Operators are smart to embrace the concepts of Twitter and Facebook and most – 8 out of 10, according to the National Restaurant Association– expect to do so this year. But many chains continue to outsource this work rather than hire a social media expert in-house.
A survey done in late November by MustHaveMenus, a provider of restaurant menu templates, polled 1,300 operators and found that while almost half of restaurants invest in social media, only 12 percent actually hire someone specifically to manage their social media presence.
While large chains such as McDonald’s, Taco Bell and Dunkin’ Donuts are able to put a solid social team into place, it’s a fairly recent trend. The Golden Arches didn’t dedicate a department to social media efforts until early 2010.
Prior, much of the work was being done by its national PR agency, according to Ashlee Yingling, company spokesperson. Since the hiring of Rick Wion in the spring, McDonald’s first director of social media, the chain’s social presence has grown exponentially. The company also heavily relies on regionally based offices to handle market-specific updates via Twitter.
Popeyes Louisiana Kitchen’s social media team also has evolved since the company sent out its first tweet and updated its first Facebook status in 2008.
“Over the past year, responsibility for social media has transformed from a PR agency managing Facebook and a chief technology officer managing Twitter, to the two current internal members of the PR department executing the brand’s social media strategy,” said Kelsey Schmitt, communications coordinator at Popeyes.
The question is whether smaller companies will follow suit if they have the budget. Linda Duke, owner of Duke Marketing LLC, believes the extra hire (or more) is worth the investment.
“Several restaurant chains are hiring someone to manage their Facebook and Twitter accounts, as well as create and post videos and create conversations with guests, post news on community food blogs and generate interest using social media,” she said. “In my opinion, hiring a person to manage a brand’s social media communications is wise, as long as it’s integrated with the overall marketing plan.”
In the meantime
The reluctance in hiring social savvy staff is not only attributed to tight budgets (and schedules) but also a general apprehension toward change. The MustHaveMenus data found that 23 percent of owners/operators don’t believe they need social media to market to their customers, and 23 percent don’t believe they have time to do so. Although it’s tricky to quantify the ROI of social media, it’s easy to gauge the customer outreach benefits.
Schmitt said once Popeyes put its digital duo in place and established its goal of engaging with consumers in a “humorous, irreverent manner to monitor guest experience and share brand information on product innovation, marketing promotions and development,” the chain’s fan base grew from 270 Facebook fans to 115,161, and from 4,500 Twitter followers to 9,506. This number is from December, and the base continues to grow.

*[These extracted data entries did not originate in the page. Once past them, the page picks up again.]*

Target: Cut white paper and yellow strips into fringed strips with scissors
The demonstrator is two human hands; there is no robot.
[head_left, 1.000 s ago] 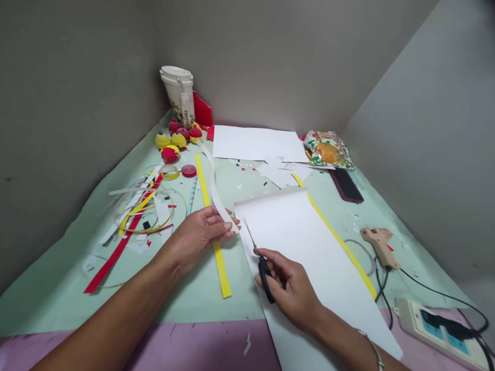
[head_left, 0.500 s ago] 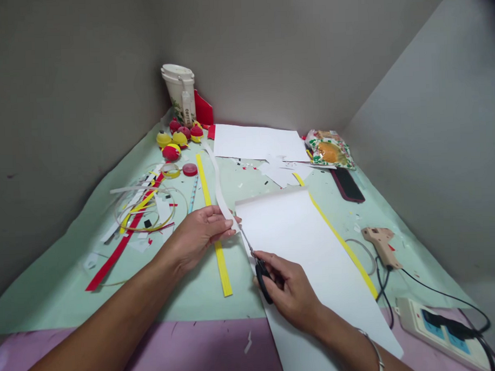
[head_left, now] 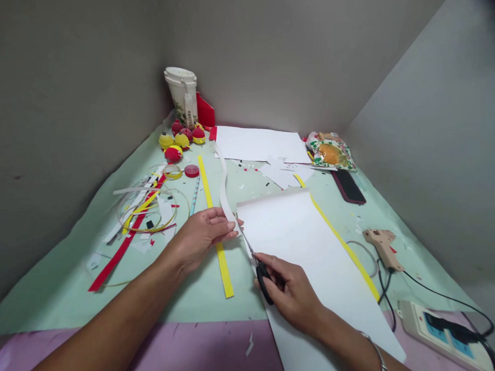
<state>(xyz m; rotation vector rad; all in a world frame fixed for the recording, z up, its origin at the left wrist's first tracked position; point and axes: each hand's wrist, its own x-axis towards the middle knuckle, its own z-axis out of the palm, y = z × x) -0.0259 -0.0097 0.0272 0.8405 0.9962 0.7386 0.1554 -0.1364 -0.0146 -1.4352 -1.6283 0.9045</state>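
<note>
A large white sheet of paper (head_left: 298, 248) lies at the middle right, its left edge between the blades of black-handled scissors (head_left: 264, 282). My right hand (head_left: 289, 289) is closed around the scissors' handles. A narrow white paper strip (head_left: 224, 189) curls up and away from the sheet's left edge. My left hand (head_left: 208, 230) pinches that strip between thumb and fingers, close to the blade tips. Beneath the left hand lies a yellow strip (head_left: 223, 270) on the green cover.
Paper scraps and a red strip (head_left: 116, 260) lie left. Red-and-yellow balls (head_left: 173, 153) sit by a white cup (head_left: 183, 93). Rightward are a phone (head_left: 348, 187), a glue gun (head_left: 383, 245), its cable and a power strip (head_left: 443, 330). Another white sheet (head_left: 262, 144) lies at the back.
The free end of the white strip has swung slightly right and its curve has changed. Both hands keep nearly the same hold; the whole view has shifted a little.
</note>
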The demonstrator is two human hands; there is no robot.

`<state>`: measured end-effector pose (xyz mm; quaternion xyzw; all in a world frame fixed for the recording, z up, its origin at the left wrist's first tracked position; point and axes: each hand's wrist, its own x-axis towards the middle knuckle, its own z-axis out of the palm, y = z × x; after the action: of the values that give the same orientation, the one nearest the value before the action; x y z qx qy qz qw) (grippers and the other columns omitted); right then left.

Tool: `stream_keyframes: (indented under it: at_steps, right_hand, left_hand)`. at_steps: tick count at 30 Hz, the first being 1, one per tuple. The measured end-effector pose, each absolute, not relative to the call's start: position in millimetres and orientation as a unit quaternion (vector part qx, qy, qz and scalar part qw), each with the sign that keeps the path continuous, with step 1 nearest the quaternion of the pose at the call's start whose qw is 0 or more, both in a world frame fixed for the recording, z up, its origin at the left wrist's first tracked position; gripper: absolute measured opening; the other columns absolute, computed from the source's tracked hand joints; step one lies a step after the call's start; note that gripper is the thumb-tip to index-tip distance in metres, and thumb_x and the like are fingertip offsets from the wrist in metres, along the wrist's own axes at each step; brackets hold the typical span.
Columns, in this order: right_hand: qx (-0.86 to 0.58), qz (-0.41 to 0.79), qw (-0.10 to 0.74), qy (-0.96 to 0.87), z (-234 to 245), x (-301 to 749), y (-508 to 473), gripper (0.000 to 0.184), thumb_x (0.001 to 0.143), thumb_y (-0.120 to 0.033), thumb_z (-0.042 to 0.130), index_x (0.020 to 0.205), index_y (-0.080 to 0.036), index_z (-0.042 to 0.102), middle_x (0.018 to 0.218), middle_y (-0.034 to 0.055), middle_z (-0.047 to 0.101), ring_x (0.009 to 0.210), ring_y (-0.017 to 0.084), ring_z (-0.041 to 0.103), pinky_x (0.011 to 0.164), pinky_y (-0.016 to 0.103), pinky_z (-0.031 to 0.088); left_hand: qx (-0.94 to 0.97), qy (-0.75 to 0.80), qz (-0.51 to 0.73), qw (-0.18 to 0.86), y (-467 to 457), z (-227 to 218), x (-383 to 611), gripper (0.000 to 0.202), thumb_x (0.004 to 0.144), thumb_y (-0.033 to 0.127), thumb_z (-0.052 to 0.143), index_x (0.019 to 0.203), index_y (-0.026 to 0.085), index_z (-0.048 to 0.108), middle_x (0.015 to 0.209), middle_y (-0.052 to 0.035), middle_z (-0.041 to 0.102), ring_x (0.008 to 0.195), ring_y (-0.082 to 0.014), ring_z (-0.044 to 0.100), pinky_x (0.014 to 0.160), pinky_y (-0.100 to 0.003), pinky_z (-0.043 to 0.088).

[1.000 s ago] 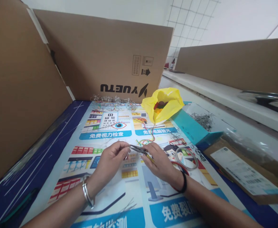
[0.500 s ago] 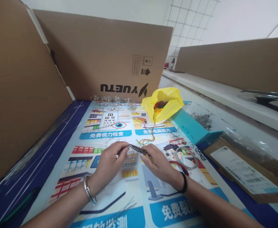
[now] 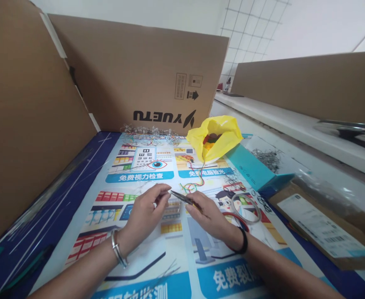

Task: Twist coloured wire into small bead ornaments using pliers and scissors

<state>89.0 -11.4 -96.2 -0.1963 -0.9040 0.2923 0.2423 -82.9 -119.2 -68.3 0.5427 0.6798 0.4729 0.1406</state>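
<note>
My left hand [image 3: 146,214] is closed in a pinch, thumb against forefinger, on what looks like a thin wire, mostly hidden by the fingers. Pliers [image 3: 181,197] with dark jaws and yellowish handles are gripped in my right hand [image 3: 209,216]. Their jaw tips meet the left fingertips above the printed sheet [image 3: 182,253]. Whether the jaws are closed on the wire is too small to tell. Beyond the hands, red, green and yellow strands [image 3: 198,182] trail from a yellow bag [image 3: 223,124]. Right of my right hand lies a coil of silvery wire [image 3: 259,214].
Cardboard panels [image 3: 132,70] wall off the back and left. Tangled wire pieces [image 3: 151,132] lie along the back edge. To the right are a teal box [image 3: 247,166], more metal bits [image 3: 266,160] and a labelled brown package [image 3: 322,232]. Long thin rods [image 3: 45,203] lie left.
The pliers have angled slightly, and my left fingers have shifted a little at their tips. The whole view has moved slightly; otherwise both hands keep their places.
</note>
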Motion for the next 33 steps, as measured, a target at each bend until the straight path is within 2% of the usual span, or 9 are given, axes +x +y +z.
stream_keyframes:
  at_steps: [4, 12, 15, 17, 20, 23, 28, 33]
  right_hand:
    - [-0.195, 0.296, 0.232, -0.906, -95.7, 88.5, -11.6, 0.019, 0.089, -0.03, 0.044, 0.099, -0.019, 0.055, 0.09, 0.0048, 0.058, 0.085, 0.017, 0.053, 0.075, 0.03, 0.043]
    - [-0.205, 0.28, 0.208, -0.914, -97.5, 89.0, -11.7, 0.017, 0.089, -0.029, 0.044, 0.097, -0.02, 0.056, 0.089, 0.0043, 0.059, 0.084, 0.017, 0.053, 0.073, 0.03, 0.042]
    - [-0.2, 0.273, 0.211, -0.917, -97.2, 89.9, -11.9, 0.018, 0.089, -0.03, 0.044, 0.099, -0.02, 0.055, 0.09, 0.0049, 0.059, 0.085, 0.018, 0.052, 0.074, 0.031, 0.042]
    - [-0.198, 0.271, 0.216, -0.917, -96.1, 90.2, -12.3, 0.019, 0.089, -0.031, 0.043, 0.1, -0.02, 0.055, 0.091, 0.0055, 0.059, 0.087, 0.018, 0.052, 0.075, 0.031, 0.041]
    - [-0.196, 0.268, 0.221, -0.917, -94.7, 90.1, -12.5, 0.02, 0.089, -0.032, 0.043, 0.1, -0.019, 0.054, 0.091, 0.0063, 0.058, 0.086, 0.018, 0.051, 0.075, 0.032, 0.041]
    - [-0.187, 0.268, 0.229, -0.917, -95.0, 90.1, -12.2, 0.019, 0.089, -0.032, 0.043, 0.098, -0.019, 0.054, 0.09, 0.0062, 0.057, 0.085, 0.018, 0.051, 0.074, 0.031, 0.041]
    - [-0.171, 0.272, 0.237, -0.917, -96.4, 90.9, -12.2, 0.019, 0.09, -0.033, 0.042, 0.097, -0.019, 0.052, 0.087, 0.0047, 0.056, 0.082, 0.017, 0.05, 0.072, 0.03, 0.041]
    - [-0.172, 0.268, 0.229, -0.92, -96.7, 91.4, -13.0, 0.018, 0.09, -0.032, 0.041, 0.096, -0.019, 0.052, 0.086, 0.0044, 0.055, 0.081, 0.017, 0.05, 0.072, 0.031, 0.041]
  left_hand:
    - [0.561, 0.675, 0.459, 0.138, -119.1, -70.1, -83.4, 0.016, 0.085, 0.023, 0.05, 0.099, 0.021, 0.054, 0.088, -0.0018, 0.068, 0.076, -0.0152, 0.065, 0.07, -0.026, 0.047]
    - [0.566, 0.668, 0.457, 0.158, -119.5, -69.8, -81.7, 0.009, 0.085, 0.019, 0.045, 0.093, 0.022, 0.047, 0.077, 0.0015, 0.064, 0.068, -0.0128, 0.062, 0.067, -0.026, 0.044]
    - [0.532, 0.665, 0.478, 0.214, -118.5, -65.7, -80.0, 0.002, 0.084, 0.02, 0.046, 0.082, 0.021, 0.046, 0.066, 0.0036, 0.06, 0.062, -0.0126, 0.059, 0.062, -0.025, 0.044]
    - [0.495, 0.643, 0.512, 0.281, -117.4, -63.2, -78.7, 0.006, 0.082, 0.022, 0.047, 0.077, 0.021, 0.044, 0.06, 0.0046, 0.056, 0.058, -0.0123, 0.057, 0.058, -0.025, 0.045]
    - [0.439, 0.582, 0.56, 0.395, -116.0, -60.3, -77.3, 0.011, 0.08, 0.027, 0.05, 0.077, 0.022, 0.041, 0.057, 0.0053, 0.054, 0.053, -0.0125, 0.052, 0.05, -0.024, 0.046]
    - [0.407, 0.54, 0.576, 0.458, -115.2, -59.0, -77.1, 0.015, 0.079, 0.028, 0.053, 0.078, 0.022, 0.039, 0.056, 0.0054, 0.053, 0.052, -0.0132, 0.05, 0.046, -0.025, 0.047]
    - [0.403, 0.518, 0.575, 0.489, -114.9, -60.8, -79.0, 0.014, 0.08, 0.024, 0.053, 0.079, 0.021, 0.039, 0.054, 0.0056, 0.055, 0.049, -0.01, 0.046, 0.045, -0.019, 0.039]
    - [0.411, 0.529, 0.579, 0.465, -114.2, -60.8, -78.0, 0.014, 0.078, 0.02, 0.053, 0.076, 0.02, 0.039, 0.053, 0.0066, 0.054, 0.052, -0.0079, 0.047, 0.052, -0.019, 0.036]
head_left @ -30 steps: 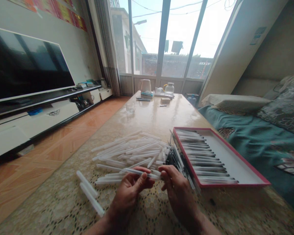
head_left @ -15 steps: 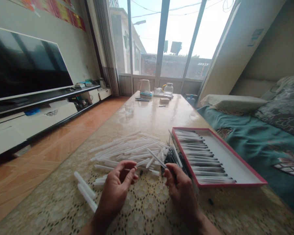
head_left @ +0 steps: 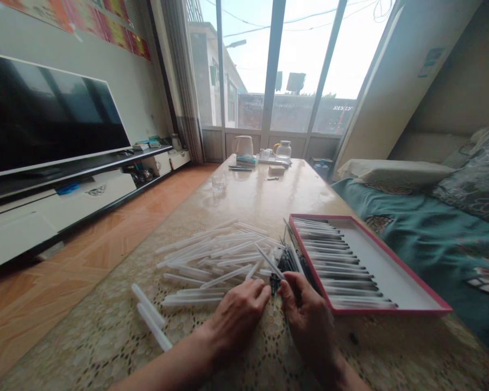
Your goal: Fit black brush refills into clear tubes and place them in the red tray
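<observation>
My right hand (head_left: 305, 309) is closed on a slim pen (head_left: 269, 260), which points up and to the left out of its fingers. My left hand (head_left: 240, 312) is low over the table, palm down, its fingers curled together by some small black pieces (head_left: 274, 283); whatever its fingertips hold is hidden. Beyond it spreads a loose pile of white translucent pen tubes (head_left: 212, 250). Thin dark refills (head_left: 291, 258) lie bunched between that pile and the box. On the right, a shallow pink-edged box (head_left: 411, 279) holds a row of pens (head_left: 338, 255) with dark ends.
Two separate white tubes (head_left: 152, 326) lie at the left. A small black piece (head_left: 353, 338) rests below the box. Farther along the table (head_left: 264, 201) are a drinking glass (head_left: 219, 182), a kettle (head_left: 243, 147) and a glass jug (head_left: 283, 149). A bed or sofa (head_left: 375, 201) borders the right side.
My left hand has moved right and down, turning palm down, close to my right hand. My right hand still holds the pen in nearly the same place. The view has shifted slightly.
</observation>
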A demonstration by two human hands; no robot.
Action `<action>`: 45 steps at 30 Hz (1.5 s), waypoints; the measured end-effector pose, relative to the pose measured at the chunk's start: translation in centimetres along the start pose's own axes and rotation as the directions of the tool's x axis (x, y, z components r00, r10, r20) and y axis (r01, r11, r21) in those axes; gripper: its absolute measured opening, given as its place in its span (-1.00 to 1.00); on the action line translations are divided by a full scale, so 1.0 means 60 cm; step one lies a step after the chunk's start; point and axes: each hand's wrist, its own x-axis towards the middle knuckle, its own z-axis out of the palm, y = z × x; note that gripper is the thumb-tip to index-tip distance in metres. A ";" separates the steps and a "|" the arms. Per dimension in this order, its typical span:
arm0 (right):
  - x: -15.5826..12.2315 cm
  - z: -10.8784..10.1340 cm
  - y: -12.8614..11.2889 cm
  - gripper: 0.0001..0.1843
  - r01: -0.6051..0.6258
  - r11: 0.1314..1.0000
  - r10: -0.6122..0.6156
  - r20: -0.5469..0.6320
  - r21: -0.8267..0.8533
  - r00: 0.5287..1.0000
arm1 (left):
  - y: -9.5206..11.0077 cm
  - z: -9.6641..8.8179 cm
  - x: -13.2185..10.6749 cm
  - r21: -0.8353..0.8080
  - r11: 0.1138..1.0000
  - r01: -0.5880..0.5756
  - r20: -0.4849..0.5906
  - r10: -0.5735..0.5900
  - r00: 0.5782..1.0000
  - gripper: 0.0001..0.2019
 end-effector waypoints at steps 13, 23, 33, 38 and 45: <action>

Outsourcing, juggling traditional marketing duties
Most restaurants continue to outsource social media work, as they do other creative assignments although the impetus to hire someone in-house may come sooner than later.
The biggest trends to emerge from the National Restaurant Association’s 2011 industry forecast revolve around social media. And, a majority of social media savvy consumers dine out more frequently than the general public and consider restaurants to be an essential part of their lifestyle.
But until those efforts are brought completely in-house or outsourced, marketing departments will continue to juggle the duties.
Checkers recently launched an official social media platform (as opposed to its fan-based accounts that have been in existence for years), which is managed through its digital agency MODE. Although MODE handles all social media duties, it is given direction from the in-house marketing team.
“We learned that if we didn’t act now, we’d be left behind,” said Terri Snyder, executive vice president and chief marketing officer for Checkers. “Our consumers are heavily engrossed in digital, social and mobile mediums.”
At the end of 2010, Culver’s also added new components to its social media campaign. The company partnered up with First Data Corporation and, in doing so, surpassed 100,000 fans with its additional features. Although the partnership is in place, Culver’s assistant marketing manager Emily Patterson estimates that she spends between 30 to 40 percent of her time working on social media initiatives.
“We don’t have a social media department specifically. We all work together in terms of these efforts and, with Facebook and Twitter, we get help from an agency,” Patterson said.
That dynamic may shift as Culver’s readies for its social media expansion in 2011, including a bigger mobile marketing presence.
“All of these things we’re doing and plan on doing is entirely guest-driven and we have to reach those guests as much as possible,” said Paul Pitas, director of public relations and corporate communications at Culver’s. “If our guests are migrating toward a particular communication tool. Then we have to commit to that going forward with whatever staff or budget we have.”